Logo Questions Linux Laravel Mysql Ubuntu Git Menu
 

Brain-Dead MySQL Select Optimization (Using Temporary, Using Filesort)

I'm currently working on a project involving Patents pulled the USPTO website, as part of this project I'm using the database created by people from the University of Illinois
(Paper: http://abel.lis.illinois.edu/UPDC/USPTOPatentsDatabaseConstruction.pdf)
(Slightly outdated Schema of the Tables I'm using, only missing non-index/key values: http://i.imgur.com/44LHS3L.png)

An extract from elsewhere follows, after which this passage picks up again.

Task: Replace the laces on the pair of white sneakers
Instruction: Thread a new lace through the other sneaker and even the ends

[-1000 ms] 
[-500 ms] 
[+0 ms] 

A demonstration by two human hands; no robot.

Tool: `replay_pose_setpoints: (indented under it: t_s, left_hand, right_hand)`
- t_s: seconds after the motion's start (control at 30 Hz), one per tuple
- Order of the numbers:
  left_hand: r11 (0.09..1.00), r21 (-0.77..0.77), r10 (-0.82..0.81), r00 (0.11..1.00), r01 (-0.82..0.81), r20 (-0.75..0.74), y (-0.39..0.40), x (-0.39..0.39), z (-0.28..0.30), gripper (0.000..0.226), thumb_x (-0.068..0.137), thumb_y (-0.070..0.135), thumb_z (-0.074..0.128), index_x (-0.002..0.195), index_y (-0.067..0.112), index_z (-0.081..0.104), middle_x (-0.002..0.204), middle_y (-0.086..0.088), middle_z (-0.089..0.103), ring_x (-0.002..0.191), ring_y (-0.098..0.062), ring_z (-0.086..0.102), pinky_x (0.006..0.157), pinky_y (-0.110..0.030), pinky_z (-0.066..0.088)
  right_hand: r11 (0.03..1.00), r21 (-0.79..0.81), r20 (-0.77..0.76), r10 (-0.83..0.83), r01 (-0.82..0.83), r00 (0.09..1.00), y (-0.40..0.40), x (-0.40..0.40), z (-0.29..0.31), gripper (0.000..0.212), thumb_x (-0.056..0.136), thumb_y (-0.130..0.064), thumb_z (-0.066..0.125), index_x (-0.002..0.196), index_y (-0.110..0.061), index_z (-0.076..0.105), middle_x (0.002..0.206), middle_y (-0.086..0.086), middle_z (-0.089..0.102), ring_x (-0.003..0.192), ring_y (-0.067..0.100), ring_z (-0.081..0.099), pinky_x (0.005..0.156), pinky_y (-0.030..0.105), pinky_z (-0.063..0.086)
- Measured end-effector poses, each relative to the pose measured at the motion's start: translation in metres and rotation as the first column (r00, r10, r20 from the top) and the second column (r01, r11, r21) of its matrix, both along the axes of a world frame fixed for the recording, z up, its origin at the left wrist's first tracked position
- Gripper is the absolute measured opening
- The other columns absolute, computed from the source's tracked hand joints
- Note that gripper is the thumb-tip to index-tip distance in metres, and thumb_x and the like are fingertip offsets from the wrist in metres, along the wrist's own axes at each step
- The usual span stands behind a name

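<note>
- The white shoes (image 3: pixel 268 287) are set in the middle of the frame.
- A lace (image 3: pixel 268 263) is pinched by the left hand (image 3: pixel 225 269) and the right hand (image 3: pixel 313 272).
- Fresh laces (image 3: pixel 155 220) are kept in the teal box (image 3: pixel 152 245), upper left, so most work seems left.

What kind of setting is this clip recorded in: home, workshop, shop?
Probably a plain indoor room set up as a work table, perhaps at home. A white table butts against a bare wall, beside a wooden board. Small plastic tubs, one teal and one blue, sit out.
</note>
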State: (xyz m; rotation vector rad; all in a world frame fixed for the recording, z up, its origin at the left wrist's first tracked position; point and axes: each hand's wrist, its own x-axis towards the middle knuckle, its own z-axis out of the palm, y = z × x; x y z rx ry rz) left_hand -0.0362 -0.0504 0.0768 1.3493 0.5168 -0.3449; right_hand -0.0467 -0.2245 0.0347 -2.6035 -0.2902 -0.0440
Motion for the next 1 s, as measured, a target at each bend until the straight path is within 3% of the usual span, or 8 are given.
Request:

Now as the title says I'm trying to optimize a query:

SELECT 
        PN,
        AN,
        grants.GrantID,
        grants.FileDate,
        grants.IssueDate,
        grants.Kind,
        grants.ApplicationID,
        assignee_g.OrgName,
        GROUP_CONCAT(DISTINCT CONCAT_WS(', ', assignee_g.City, assignee_g.State, assignee_g.Country) separator ';') as Assignee,
        GROUP_CONCAT(DISTINCT CONCAT_WS(', ', inventor_g.FirstName, inventor_g.LastName) separator ';') as Inventor,
        GROUP_CONCAT(DISTINCT CONCAT_WS(', ', inventor_g.City, inventor_g.State, inventor_g.Country) separator ';') as Inventor_address,
        GROUP_CONCAT(DISTINCT CONCAT_WS(', ', usclass_g.Class, usclass_g.Subclass) separator ';') as USClass,
        intclass_g.Section,
        intclass_g.Class,
        intclass_g.Subclass,
        intclass_g.MainGroup,
        intclass_g.SubGroup
FROM
    (
    SELECT grants.GrantID as CitingID, CitedID as PN, grants2.ApplicationID AS AN
    FROM
        gracit_g, grants, grants as grants2
    Where
        grants.GrantID IN (*A 
                                         couple 
                                           Thousand
                                              keys*)
            and grants.GrantID = gracit_g.GrantID and grants2.GrantID = CitedID 
    LIMIT 500000) tbl1,
             grants, assignee_g, inventor_g, usclass_g, intclass_g
WHERE
    grants.GrantID = tbl1.CitingID
        and grants.GrantID = assignee_g.GrantID
        and grants.GrantID = inventor_g.GrantID
        and grants.GrantID = usclass_g.GrantID
        and grants.GrantID = intclass_g.GrantID
GROUP BY PN, GrantID
LIMIT 50000000

Pretty much for each Patent Being cited by one that came after it I want to record the information of the patent citing it. The problem I seem to be running into is that my "GROUP BY PN, GrantID" is causing "Using Temporary, Using Filesort" which is severely slowing down my endeavours.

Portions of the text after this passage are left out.